Lawyer Rene Arce Lozano, an advisor with the international Hogan Lovells law firm, wrote about the new “fintech law”; the first of its kind in Latin America. Many firms will see an authorization in the coming year from the National Banking and Securities Commission.
“Over the last few years,” Lozano wrote, “the fintech ecosystem in Mexico has evolved to become one of the most developed in Latin America.”
Mexico, home to 441 startups- the largest fintech hub in central America- passed the law in 2018 that went into effect this past year 2020, nurturing the creation of dozens of Mexican neo banks and electronic payments firms.
The new law sets regulations for payments and open banking and has stirred up excitement for fintech enterprise in the country as a whole. But according to Financial specialist Stefan Staschen, the law isn’t the cure-all.
“The law covers only two types of fintech companies,” Stashen wrote. “It does not provide regulatory guidance for other services, such as fintechs offering balance sheet lending, big tech companies launching financial services, investment services other than crowdfunding, or central bank digital currencies.”
The new law may be a great start, but it is the first step to broader regulatory approval to the diverse financial tech world. Staschen works at the CGAP– an international advocacy group based in Washington that aims to extend financial inclusion throughout the world.
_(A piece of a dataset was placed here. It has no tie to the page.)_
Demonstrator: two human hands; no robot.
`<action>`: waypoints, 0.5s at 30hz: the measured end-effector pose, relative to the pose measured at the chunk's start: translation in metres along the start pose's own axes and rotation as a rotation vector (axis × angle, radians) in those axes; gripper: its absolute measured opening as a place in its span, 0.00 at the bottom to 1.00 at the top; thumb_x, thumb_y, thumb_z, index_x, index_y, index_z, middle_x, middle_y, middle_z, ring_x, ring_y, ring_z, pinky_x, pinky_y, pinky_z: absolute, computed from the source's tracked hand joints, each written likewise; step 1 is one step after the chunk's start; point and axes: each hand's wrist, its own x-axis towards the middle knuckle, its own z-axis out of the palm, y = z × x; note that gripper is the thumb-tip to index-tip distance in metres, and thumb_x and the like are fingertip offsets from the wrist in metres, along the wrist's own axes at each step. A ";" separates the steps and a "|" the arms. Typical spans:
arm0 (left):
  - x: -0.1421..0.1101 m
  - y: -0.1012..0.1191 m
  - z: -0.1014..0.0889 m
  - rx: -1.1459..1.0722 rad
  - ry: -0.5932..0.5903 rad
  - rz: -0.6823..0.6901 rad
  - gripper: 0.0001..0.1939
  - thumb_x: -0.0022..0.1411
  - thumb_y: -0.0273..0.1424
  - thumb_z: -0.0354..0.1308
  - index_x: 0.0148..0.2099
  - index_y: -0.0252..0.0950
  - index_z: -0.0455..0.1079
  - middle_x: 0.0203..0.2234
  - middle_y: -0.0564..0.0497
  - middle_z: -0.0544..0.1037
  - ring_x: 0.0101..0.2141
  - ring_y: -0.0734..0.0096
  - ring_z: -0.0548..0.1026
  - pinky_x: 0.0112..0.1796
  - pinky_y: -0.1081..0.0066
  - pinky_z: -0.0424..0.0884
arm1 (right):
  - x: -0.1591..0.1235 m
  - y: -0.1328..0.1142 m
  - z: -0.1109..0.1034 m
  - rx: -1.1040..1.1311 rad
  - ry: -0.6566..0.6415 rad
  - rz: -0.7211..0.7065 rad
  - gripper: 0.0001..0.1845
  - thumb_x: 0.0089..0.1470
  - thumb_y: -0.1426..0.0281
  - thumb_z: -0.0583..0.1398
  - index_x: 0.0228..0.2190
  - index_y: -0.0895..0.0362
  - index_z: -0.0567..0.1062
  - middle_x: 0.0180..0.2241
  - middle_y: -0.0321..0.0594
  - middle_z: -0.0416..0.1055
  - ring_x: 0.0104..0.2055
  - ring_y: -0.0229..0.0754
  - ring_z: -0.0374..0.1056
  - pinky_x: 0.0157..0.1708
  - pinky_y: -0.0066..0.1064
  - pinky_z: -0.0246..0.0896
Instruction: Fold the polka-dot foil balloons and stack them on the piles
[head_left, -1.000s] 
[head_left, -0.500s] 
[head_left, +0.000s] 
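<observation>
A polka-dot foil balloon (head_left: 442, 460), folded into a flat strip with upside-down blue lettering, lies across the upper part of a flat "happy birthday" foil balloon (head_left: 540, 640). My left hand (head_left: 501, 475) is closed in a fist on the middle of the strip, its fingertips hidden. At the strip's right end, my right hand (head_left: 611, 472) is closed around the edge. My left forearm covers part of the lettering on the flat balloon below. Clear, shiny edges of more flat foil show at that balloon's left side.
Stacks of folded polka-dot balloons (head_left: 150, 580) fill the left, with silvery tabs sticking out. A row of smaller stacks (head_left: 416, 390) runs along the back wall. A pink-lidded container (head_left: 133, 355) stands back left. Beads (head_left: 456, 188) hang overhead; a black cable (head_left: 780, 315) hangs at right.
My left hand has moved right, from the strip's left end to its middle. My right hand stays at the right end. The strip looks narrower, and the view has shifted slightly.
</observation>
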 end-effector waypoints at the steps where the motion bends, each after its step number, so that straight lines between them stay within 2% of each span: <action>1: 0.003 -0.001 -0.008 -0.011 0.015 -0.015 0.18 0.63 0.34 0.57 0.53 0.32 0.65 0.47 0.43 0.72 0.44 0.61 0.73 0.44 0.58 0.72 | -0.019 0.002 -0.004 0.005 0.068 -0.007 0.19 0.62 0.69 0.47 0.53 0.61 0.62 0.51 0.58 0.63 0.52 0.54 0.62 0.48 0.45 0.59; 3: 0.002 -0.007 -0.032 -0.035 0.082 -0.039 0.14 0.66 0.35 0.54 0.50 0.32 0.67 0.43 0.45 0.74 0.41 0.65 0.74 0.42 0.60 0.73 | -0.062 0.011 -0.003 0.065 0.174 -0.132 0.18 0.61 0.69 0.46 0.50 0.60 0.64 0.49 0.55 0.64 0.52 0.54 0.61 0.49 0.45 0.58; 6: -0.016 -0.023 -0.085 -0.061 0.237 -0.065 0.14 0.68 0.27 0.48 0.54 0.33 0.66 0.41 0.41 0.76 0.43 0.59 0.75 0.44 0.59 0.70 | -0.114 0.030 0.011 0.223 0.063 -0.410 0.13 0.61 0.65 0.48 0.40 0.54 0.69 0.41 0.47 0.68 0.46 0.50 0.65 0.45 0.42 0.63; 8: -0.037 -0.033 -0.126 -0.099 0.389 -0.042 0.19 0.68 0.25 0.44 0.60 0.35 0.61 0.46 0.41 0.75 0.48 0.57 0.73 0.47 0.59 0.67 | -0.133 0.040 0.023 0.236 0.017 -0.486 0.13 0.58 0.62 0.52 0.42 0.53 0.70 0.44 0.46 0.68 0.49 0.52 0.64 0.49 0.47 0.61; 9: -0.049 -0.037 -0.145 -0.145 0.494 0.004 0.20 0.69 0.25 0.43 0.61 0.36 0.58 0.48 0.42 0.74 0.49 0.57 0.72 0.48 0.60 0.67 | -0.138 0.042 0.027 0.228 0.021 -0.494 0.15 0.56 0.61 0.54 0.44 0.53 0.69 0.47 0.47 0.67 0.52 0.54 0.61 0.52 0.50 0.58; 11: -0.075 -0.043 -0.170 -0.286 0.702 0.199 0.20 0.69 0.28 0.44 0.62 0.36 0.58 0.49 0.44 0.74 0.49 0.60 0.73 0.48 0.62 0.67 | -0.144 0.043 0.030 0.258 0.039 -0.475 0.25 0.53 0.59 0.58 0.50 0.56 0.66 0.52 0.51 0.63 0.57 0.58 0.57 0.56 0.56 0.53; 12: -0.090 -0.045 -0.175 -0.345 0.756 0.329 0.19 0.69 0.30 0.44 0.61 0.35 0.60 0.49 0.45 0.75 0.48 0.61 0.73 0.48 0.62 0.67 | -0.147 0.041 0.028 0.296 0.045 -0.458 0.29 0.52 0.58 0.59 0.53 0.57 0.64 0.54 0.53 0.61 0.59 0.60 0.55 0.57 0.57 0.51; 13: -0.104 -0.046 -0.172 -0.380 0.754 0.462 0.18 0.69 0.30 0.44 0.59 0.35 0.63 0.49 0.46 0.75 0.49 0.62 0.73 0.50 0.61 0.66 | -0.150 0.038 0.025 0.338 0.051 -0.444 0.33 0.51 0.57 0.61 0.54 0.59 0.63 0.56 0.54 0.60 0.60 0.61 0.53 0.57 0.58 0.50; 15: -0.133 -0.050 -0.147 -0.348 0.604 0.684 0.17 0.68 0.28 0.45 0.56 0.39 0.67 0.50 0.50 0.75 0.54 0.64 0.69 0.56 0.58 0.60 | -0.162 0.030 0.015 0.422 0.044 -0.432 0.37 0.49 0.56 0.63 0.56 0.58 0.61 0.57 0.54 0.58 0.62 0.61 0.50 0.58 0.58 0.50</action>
Azlo, an online business banking platform, announced it will be closing all accounts by March 31, 2021. The decision came down from the majority stakeholder BBVA, support staff dedicated to helping customers transfer out of the platform said.
“Unfortunately, it is true that our parent bank, BBVA USA, has made the decision to close Azlo and all Azlo accounts will be closed by March 31, 2021,” Alex from Azlo support said. “Please know that we regret this; helping small businesses and entrepreneurs survive and thrive has brought us nothing but joy and fulfillment, and we wish we could continue.”
Azlo has a “Business banking alternatives” blog post, featuring options like Quickbooks Cash.
Azlo provided services under BBVA USA, which was acquired in November by PNC Financial Services.
NYC Fintech Women rang the closing bell at the Nasdaq exchange with a speech by founder Michelle Tran. Photos of the members could be seen on the big Nasdaq board in Times Square.
“I’m so proud to be standing with the team as we ring the closing bell for NYC Fintech Women and all women in FinTech! I started NYC FinTech Women 3 years ago to build a community of strong female FinTech leaders and male allies to support each other in our professional advancement in FinTech,” Tran said before the event. “I absolutely LOVE hearing the stories of how this community has helped with stories of women finding new roles, getting promoted, getting more pay, and finding their own personal board.”
The organization said the bell was rung on behalf of all women in fintech and promoted an upcoming international women’s day event featuring Nasdaq and the UN on March 8th.
The 5,000 member strong organization was founded in 2017 to provide members of any gender with opportunity and connection.